Internationally, in addition to the work of artists focused around conferences such as SIGGRAPH, a number of independent artists, inventors and technologists experimented throughout the 1980′s with the integration of art, dance, and technology. Among the most prolific collaborations was between Ed Tannenbaum and Marci Javril:
This video was recorded live in "real time". The audience saw the dancer and cameraman on stage. The output of the camera went to a special computer controlled frame buffer (256x240 resolution) that had been built. Assistant Richard Greene controlled the pre-programmed effects. The output of the frame buffer was projected live, and was captured to video.
Recorded live in performance at the Fleet Science Center in San Diego.
Dance: Marci Javril
Music: "Flights of Fancy" by Maggi Payne
Image processor designed and built by Ed Tannenbaum
Nightclubs, prior to the term ‘raves’ being coined, turned to a new category of artist - those using large-scale video projectors to show their work. This mix of visual art and loud heart-pounding club music proved to be a winning combination. Artists such as Ron Hays and EZTV’s Michael J. Masucci made careers creating long-form abstract animated video and digital paintings for club culture.

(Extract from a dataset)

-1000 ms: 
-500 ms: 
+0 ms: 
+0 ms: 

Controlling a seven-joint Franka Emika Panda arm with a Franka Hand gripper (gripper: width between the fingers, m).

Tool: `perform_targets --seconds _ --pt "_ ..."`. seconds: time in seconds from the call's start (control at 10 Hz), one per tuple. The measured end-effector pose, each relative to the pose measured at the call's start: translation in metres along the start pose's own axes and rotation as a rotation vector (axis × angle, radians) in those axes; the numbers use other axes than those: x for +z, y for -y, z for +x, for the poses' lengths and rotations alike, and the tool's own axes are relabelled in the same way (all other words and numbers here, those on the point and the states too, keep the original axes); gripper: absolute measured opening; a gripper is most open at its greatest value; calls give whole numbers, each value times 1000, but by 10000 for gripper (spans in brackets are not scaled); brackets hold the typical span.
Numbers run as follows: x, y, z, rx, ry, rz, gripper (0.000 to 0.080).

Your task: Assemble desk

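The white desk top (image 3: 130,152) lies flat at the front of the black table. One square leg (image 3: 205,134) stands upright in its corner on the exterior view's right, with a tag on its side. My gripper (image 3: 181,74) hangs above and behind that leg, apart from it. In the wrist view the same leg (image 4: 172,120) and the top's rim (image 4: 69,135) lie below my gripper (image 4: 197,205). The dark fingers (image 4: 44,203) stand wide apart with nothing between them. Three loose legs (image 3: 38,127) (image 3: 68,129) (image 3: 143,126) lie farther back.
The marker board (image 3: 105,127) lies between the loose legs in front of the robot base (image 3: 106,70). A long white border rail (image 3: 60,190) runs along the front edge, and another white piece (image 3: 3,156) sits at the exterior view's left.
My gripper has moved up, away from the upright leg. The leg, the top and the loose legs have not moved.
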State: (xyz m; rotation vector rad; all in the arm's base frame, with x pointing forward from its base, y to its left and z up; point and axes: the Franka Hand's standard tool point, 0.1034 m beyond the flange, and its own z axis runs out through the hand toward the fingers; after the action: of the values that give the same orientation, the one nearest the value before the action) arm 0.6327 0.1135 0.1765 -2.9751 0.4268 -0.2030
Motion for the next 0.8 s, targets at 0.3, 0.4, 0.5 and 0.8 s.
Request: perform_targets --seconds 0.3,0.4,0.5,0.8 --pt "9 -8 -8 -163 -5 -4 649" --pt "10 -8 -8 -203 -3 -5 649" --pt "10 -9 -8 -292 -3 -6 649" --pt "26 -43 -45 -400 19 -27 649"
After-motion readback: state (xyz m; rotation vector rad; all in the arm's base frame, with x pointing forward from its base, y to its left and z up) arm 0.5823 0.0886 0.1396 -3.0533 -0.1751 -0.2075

The New Television Workshop at WGBH supported the creation and broadcast of experimental works by artists. One of their projects was the Music Image Workshop, which was primarily a project of Ron Hays, who used the Paik-Abe videosynthesizer to create elaborate visual scores set to music. It was funded by the Rockefeller Foundation and the National Endowment for the Arts from 1972 through 1974. Hays worked closely with WGBH producer and director, David Atwood, to create both live broadcasts and finished works. Additionally, works by other artists were presented under the auspices of the Music Image Workshop.
Hays later produced a short film with Michael Tilson Thomas, called Space for Head and Hands. It was an improvisation by Hays with piano by Thomas. He also produced animation for the Julie Christie movie Demon Seed, and a video art compilation of music, computer graphics and art for Odyssey called Ron Hays Music Image. This animation was produced using the Scanimate system. (sourced from SIGGRAPH)
Excerpts from Michael J. Masucci's "Standing Waves" series of large scale abstract real-time video-art projections for LA's and West Hollywood's pre-rave club culture.
Hollywood was very slow to adapt to the technological revolution developing in the grassroots. The mainstream of contemporary art was also largely in denial. In response and recognition of these global innovations and experiments, EZTV programmed their many exhibitions, workshops, lectures, and performances around the newly accessible digital tools.
Some musicians, however, were quick to adopt the computer-based tools being developed. Keyboard Magazine editor Dominic Milano was an early voice for the integration of visual and sound arts through computing.
Early on and well before the status quo, some of EZTV’s core team - Michael J. Masucci and ia Kamandalu, often in collaboration with artist Victor Acevedo, as well as curator Patric Prince and producers such as Joan Collins, Robert Gelman, and Dominic Milano - fully understood the role in art creation that the digital revolution would take.
By the late 1990′s, Michael J. Masucci and Kate Johnson would further foresee the role that digital innovation would take, being among the first artists to publicly convey the role which mobile communications would take in the early 20th century.